Interesting story--as I've written elsewhere, "Me, me, me is Dull, dull, dull," so I was going to get away from MY games, MY tournaments, etc. for a bit, with a Homer Nods post (the fifth in our series of great chess players playing chess very, very badly...).

The June 18, 2007 Chessville Weekly had this "Position of the Week":


White to move and win

We join Chandler-Hebden (both 2500+ GMs) at the 2000 British Championship. Chandler plays 40. Rxh7+ and according to the "solution at the bottom of the page":

1/2 - 1/2 Draw???? Why not 40...Kxh7 41.Rh4+ Qh6 42.f6+ Nd3 43.Qg7 mate? Ask Chandler...

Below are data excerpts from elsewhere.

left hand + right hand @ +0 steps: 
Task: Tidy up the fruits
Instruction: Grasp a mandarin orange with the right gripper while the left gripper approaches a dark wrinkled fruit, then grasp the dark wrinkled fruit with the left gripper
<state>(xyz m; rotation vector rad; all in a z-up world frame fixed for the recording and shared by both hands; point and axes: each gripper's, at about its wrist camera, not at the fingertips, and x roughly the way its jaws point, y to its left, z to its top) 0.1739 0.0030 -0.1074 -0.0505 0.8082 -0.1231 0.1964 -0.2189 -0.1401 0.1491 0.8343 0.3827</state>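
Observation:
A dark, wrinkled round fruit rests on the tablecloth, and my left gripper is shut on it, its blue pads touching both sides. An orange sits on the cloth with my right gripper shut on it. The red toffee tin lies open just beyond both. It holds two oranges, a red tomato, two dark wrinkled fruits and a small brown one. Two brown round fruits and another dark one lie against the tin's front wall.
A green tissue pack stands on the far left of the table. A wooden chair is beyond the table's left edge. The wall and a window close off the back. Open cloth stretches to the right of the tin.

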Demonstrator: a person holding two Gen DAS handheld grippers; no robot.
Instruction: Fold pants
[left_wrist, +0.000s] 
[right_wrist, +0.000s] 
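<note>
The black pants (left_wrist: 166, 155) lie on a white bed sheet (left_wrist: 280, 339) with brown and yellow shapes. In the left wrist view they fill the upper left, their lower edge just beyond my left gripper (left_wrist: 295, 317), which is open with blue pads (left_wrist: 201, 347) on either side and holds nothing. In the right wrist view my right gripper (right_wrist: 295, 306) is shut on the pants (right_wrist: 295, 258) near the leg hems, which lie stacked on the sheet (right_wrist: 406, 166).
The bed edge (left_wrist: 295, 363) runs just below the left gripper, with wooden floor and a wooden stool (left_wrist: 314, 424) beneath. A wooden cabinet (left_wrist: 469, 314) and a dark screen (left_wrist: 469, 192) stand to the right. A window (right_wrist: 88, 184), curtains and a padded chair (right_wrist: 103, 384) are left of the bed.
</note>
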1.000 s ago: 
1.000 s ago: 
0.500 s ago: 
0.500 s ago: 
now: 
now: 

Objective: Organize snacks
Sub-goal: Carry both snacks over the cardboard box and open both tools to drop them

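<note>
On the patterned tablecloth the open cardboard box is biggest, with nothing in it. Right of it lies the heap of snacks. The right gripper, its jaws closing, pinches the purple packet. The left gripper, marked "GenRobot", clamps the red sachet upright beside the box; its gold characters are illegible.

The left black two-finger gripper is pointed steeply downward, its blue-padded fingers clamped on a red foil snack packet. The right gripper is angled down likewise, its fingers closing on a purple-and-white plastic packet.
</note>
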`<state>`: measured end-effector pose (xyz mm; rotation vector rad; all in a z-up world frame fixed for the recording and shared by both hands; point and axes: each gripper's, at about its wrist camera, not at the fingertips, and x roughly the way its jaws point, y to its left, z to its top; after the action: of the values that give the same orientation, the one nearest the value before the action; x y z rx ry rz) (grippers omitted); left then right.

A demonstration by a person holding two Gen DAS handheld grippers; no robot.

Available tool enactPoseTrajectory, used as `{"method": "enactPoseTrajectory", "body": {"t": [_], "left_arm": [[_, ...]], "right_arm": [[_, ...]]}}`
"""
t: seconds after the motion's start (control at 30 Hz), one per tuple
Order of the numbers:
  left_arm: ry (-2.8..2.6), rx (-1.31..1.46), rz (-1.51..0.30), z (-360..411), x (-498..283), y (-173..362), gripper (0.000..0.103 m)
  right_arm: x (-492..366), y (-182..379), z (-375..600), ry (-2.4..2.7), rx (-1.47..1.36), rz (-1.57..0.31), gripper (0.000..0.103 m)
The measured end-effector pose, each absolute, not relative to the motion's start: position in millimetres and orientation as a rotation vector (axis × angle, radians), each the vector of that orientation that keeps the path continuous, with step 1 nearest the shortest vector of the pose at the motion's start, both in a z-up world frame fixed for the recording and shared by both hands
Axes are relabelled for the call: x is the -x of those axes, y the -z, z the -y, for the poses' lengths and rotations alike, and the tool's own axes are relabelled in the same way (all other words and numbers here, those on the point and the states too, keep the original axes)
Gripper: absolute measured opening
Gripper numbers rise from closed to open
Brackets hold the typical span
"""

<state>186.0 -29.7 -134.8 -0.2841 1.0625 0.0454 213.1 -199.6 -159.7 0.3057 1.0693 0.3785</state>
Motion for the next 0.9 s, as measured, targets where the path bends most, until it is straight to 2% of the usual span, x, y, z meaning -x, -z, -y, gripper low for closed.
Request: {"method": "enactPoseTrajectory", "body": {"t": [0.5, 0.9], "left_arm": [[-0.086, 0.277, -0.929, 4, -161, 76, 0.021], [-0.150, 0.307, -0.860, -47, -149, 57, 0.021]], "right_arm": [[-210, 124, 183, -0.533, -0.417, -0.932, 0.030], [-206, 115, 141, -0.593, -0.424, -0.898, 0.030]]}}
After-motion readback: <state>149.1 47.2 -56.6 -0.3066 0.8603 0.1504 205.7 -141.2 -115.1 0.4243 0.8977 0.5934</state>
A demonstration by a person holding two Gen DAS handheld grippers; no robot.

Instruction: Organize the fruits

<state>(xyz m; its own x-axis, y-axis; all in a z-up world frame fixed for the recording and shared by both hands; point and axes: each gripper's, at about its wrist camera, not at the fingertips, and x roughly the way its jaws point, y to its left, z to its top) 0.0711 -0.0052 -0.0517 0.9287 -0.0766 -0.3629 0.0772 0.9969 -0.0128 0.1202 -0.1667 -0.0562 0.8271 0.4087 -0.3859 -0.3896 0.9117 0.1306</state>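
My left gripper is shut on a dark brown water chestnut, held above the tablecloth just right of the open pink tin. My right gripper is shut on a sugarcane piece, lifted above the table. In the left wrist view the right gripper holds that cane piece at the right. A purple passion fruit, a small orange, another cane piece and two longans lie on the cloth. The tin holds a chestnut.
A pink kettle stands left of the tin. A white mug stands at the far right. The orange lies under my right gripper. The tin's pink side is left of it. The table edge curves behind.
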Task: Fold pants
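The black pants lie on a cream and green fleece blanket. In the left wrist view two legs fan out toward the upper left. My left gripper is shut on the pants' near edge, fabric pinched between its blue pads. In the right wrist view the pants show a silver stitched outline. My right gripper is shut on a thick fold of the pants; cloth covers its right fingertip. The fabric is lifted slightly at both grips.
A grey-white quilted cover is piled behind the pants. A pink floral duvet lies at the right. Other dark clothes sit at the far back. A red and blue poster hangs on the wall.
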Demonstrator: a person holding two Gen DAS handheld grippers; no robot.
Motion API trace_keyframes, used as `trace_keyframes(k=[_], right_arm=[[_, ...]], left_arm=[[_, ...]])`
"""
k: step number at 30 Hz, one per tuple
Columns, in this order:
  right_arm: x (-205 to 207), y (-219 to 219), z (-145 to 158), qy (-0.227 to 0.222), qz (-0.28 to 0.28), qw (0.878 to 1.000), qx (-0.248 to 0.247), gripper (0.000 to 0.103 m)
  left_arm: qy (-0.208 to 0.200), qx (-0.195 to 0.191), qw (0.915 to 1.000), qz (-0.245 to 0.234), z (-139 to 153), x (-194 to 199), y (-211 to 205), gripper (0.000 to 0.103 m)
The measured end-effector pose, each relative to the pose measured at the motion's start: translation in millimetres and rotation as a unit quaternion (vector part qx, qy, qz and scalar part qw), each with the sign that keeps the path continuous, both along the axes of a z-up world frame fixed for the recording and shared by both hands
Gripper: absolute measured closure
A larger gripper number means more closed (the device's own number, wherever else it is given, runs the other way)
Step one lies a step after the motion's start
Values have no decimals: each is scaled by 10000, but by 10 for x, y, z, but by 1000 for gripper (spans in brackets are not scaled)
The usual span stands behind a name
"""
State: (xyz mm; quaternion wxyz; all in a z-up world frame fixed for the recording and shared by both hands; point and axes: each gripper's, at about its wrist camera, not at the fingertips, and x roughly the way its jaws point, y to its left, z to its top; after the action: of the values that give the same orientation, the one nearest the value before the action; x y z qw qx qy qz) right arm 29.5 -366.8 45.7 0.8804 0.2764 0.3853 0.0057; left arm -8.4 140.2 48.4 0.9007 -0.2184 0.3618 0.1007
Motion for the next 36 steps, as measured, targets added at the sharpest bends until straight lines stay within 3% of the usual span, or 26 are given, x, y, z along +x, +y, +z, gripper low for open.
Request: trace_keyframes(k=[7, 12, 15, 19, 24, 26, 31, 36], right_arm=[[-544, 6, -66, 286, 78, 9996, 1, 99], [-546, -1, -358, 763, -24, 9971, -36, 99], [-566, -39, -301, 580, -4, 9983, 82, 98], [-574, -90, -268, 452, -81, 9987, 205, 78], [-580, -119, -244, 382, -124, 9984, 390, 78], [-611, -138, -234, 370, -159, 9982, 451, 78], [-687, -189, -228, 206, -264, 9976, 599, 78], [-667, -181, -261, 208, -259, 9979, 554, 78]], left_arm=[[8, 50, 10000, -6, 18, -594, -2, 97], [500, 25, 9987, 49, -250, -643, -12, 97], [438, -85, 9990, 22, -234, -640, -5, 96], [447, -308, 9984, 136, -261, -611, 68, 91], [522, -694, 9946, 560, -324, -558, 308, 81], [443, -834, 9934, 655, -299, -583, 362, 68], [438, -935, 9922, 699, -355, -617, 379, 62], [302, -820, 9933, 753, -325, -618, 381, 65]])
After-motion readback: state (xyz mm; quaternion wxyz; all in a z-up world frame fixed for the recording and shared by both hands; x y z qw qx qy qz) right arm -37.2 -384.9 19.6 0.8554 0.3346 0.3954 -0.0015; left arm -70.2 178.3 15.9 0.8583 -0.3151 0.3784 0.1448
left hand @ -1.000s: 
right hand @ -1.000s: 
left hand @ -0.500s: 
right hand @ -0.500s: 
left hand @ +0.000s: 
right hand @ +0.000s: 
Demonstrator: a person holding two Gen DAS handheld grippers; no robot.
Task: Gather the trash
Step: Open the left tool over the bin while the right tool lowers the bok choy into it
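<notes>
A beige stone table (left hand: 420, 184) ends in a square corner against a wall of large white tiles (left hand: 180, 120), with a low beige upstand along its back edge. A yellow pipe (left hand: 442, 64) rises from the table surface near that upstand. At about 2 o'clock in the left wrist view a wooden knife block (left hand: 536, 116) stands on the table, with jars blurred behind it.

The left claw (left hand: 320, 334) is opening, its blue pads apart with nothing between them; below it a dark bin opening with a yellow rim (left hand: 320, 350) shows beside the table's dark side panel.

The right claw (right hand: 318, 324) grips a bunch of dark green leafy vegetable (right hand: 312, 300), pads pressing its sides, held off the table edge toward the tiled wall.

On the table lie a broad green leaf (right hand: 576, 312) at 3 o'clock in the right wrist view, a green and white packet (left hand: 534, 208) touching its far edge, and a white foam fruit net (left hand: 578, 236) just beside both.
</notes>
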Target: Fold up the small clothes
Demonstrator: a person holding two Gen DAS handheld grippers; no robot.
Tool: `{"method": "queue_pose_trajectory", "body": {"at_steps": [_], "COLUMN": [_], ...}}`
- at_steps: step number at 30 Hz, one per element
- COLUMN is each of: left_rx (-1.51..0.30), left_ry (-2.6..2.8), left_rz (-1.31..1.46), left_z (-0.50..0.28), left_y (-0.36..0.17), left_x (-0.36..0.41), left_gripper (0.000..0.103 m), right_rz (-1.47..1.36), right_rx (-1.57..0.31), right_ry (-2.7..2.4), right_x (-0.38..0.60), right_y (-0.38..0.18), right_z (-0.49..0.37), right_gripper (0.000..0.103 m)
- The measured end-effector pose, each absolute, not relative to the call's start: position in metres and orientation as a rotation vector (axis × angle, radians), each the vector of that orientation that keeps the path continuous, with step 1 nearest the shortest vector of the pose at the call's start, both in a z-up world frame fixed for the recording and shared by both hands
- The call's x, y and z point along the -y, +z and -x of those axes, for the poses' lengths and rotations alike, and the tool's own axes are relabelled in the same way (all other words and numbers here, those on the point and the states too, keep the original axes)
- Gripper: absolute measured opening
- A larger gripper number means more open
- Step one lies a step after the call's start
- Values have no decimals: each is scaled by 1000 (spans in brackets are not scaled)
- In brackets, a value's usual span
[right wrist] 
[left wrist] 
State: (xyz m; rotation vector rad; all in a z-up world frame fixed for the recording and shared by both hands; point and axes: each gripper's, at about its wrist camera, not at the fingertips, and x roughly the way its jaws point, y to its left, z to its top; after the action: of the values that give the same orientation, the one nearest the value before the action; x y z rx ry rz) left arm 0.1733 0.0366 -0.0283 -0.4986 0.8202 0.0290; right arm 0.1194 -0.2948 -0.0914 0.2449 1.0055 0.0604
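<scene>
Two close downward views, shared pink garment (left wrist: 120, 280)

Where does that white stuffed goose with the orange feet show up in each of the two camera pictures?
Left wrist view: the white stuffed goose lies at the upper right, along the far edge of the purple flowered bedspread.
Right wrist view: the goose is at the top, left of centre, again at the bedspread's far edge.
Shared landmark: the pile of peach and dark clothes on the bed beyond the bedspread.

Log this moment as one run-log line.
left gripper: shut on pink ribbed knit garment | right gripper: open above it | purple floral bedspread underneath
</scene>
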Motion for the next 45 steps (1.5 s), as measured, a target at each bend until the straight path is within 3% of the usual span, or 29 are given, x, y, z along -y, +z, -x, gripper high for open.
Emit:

Well, Chandler wasn't around and I was about to use this for "Homer Nods" when I began to get suspicious; originally I thought that perhaps Chandler had 2 seconds on the clock, didn't keep score and didn't know he'd made the time control, or some such explanation. But...Grandmasters of the stature of Murray Chandler would normally be able to execute this mate even in two seconds. I thought a little research was in order, and...here's a report on the "Game of the Day" by IM Andrew Martin (scroll towards bottom) ending with these words:

40. Rxh7+!! It's a forced mate now: 40...Kxh7 41.Rh4+ Qh6 42.f6+ Nd3 43.Qg7# 1-0

And so, Homer didn't nod! By the way, does Rxh7+ really deserve !! in your opinion? It certainly jumped out at me when I saw the position. It was the steady build-up the previous 20 moves that made the game of the day.

Anyway, glad I did my homework and didn't piss off Murray Chandler!

(Later--I also wonder how the Chessville writer got it so wrong; I'm guessing it's in a database somewhere as 1/2-1/2. The game isn't at chessgames.com--anyone out there have it in their ChessBase or whatnot?)